CLOCK_REALTIME is the system wide real time clock and it can cause drifts in the time if you have ntpdeamon running(or periodical ntdpate). This could result in a negative value of the time interval if you take a diff of two instances.
CLOCK_MONOTONIC_RAW solves this problem. Its a monotonously increasing number which is not subjected to NTP adjustments.

Performance

Usually clock_gettime() is a kernel call and there are overheads in making kernel calls.
Based on kernel configuration, Linux kernel can implement these methods as VDSO(Virtually Dynamic Shared Object). So they can run on user space. If you have CONFIG_GENERIC_TIME_VSYSCALL set to y in the kernel config, then the clock_gettime() will be available as VDSO.
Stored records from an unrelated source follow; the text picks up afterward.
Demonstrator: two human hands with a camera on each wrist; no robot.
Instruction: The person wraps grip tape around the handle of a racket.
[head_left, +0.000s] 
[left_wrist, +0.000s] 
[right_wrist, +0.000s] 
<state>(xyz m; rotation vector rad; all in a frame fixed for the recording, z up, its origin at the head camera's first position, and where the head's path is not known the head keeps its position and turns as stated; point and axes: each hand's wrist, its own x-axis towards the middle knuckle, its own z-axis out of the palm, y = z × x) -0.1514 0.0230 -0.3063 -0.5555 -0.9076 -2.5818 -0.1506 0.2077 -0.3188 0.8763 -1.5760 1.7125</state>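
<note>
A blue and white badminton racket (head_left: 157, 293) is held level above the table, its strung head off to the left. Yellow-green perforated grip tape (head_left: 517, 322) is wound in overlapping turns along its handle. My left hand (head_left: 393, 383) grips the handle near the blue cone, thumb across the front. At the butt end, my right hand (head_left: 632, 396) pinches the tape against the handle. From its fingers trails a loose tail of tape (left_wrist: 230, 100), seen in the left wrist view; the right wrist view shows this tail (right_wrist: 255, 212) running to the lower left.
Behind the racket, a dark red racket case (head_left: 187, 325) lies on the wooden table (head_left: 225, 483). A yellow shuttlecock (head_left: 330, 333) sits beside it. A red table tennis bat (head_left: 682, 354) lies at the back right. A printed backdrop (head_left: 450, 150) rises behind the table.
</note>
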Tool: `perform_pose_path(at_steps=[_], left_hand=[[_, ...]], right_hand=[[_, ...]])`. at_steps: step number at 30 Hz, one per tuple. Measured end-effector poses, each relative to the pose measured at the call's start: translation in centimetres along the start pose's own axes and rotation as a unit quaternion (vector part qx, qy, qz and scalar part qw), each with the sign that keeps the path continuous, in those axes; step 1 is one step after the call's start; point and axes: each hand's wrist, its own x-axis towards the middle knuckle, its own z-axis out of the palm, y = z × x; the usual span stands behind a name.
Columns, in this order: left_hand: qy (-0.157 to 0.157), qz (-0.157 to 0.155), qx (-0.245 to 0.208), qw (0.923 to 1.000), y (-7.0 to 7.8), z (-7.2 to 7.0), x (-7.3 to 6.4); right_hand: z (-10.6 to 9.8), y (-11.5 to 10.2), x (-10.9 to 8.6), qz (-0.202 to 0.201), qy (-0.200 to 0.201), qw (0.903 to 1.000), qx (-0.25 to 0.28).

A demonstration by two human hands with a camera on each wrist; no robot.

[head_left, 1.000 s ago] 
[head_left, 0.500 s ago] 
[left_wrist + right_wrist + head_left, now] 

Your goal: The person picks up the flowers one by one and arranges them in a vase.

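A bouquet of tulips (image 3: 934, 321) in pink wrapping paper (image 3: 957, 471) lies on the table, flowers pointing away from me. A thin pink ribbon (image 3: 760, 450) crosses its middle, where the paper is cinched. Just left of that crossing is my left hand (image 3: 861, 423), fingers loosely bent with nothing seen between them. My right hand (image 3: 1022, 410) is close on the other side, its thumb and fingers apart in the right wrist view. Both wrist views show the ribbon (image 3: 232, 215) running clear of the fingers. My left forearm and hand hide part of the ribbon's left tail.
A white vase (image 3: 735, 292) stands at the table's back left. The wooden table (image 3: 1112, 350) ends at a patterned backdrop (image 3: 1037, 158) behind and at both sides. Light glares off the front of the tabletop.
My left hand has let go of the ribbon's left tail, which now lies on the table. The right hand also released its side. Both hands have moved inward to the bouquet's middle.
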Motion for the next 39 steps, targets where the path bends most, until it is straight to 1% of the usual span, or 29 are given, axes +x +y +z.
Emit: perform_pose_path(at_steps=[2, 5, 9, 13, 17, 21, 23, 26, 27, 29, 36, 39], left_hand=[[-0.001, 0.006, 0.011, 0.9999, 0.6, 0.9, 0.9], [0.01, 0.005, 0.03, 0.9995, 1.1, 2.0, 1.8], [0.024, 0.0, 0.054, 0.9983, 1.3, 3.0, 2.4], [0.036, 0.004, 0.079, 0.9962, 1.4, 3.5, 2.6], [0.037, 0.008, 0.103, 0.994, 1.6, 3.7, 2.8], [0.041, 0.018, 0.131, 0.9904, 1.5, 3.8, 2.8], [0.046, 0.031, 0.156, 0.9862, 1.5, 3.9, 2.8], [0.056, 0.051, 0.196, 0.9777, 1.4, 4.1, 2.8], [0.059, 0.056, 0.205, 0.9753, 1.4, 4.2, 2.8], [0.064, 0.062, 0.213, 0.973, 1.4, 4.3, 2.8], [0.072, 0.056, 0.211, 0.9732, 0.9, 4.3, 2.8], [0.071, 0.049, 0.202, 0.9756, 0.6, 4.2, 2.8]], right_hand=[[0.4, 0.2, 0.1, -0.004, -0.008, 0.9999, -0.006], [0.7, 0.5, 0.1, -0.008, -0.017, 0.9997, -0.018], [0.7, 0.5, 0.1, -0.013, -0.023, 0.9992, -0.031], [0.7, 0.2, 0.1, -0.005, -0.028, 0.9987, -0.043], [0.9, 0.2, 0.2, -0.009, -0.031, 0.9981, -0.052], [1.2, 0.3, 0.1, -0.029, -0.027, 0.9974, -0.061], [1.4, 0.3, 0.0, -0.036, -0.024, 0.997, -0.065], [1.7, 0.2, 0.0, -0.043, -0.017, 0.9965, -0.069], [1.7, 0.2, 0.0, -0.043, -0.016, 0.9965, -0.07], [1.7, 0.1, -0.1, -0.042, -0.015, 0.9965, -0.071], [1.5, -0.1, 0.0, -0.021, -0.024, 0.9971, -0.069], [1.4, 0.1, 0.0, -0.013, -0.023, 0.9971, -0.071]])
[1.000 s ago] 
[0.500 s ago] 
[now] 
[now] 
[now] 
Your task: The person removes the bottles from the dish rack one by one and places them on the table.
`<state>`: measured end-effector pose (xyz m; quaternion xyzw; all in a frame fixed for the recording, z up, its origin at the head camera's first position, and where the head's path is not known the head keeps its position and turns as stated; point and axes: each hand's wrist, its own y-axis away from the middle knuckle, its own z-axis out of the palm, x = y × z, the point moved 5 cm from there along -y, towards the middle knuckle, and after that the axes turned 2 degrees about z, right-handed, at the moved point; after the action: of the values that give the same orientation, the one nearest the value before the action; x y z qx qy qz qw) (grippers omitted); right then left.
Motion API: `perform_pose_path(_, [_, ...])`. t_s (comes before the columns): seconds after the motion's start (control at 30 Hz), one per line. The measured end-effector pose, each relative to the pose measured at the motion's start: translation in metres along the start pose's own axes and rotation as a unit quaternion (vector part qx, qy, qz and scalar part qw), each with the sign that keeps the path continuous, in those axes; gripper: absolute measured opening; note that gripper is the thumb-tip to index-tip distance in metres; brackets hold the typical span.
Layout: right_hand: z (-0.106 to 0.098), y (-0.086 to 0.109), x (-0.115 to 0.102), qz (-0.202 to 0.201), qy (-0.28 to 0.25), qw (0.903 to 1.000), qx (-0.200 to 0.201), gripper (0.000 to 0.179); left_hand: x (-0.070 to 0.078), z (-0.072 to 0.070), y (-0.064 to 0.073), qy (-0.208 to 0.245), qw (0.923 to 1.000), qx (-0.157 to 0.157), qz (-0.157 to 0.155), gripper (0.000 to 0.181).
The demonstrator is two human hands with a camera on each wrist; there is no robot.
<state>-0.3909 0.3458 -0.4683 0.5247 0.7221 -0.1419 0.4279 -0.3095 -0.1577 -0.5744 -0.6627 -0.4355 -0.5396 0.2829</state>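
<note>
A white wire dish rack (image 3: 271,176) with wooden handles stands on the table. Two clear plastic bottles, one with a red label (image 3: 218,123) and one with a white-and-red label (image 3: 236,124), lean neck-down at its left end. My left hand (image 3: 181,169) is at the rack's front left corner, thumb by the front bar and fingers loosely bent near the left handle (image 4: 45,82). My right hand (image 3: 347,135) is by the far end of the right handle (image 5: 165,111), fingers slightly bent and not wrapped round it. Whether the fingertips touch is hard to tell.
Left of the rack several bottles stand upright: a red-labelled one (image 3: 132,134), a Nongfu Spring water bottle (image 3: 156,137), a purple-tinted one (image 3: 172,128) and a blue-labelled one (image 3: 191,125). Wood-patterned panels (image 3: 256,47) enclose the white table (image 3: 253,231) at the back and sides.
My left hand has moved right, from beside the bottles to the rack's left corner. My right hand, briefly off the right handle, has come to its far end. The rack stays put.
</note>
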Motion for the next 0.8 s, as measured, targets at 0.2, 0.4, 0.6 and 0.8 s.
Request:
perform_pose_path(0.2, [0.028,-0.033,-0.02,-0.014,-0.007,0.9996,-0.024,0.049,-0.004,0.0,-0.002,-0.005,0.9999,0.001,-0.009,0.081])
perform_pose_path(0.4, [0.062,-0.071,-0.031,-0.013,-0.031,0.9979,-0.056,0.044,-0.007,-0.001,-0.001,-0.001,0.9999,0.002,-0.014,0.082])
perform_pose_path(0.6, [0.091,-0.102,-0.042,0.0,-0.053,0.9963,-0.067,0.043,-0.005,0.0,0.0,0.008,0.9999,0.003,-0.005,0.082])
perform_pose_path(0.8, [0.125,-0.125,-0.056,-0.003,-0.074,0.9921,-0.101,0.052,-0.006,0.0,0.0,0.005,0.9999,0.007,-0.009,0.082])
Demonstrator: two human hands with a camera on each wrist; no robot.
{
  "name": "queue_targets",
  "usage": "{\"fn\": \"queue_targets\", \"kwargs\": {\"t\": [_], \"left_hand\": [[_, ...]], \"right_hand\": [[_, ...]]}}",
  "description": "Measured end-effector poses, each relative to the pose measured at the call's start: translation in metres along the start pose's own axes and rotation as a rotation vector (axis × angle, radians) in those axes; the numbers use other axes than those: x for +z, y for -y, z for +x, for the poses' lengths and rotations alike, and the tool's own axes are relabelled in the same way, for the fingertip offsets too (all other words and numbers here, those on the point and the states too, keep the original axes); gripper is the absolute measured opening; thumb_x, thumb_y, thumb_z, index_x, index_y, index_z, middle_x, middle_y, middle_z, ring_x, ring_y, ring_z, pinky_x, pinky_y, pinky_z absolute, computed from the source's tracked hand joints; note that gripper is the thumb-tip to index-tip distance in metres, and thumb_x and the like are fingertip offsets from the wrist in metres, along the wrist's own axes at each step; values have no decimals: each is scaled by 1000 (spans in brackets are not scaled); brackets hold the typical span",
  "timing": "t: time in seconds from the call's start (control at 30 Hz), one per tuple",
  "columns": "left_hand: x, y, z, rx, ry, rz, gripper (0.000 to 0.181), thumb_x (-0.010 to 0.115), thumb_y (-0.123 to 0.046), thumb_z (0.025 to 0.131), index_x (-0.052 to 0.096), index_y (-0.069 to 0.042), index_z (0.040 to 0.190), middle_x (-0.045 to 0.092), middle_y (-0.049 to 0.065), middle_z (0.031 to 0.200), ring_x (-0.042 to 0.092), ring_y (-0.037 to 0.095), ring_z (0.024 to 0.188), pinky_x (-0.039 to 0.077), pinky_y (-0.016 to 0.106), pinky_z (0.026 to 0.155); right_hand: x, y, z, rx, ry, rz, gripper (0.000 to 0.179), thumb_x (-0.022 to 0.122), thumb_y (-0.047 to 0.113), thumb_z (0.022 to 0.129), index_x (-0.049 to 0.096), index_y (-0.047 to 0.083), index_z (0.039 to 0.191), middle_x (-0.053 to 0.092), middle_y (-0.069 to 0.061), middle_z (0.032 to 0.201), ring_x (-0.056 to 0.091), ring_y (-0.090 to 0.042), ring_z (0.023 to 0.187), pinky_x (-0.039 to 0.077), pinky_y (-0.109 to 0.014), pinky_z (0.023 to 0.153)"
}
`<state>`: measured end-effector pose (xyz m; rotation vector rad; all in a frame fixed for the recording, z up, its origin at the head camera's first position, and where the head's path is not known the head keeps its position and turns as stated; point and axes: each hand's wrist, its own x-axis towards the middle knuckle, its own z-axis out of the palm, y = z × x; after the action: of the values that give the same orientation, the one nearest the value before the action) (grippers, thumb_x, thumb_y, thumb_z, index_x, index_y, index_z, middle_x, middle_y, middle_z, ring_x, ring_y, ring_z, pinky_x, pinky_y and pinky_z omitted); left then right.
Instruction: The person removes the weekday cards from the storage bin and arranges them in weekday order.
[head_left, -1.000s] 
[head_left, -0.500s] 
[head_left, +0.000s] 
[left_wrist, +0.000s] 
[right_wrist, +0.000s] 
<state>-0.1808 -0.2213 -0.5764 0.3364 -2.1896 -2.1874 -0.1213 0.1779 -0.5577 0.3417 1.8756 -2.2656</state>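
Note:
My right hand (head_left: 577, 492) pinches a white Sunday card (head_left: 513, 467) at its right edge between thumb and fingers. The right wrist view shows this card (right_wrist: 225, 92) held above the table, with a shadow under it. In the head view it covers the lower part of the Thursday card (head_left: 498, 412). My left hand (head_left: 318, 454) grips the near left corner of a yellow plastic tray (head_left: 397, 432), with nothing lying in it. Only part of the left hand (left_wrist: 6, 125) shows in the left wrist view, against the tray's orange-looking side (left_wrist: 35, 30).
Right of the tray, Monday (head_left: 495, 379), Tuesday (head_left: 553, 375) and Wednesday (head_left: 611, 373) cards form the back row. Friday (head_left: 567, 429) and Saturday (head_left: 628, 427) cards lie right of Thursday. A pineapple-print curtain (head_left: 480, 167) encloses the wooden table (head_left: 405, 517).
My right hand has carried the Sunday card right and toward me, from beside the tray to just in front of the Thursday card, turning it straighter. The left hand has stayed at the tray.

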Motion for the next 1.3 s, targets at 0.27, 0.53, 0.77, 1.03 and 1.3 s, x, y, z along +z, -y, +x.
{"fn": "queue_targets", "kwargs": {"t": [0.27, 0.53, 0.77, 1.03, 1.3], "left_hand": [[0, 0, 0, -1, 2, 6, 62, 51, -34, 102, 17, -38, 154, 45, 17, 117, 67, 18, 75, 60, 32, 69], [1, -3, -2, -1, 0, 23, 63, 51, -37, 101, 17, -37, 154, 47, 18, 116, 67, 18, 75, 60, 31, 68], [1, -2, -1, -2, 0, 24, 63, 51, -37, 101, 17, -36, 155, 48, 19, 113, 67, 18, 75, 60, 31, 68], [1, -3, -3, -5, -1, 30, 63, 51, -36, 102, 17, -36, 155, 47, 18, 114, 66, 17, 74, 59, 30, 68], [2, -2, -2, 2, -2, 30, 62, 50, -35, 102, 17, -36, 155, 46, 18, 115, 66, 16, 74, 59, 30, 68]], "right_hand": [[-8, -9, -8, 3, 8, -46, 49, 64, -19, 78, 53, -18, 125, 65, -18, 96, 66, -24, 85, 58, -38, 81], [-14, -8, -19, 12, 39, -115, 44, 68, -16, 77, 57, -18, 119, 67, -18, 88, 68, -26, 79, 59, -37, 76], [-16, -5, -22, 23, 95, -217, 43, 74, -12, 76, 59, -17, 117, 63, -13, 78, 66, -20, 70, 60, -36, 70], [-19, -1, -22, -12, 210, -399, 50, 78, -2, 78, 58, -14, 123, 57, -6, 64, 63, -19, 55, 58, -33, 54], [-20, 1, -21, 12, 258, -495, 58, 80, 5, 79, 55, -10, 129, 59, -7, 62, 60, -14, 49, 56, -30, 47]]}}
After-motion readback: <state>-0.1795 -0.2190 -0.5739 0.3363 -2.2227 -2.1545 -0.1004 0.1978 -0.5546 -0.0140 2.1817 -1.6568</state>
How will you be able to access system time in user space?
Linux kernel timer handler can calculate the time and store it on a global memory. The user space call for clock_gettime() will read the contents of this memory. But it has to be guarded with a spin lock.
So basically, clock_gettime() can run in user space(if its available as VDSO) and can read the time from a global memory, which is already updated by timer interrupt handler.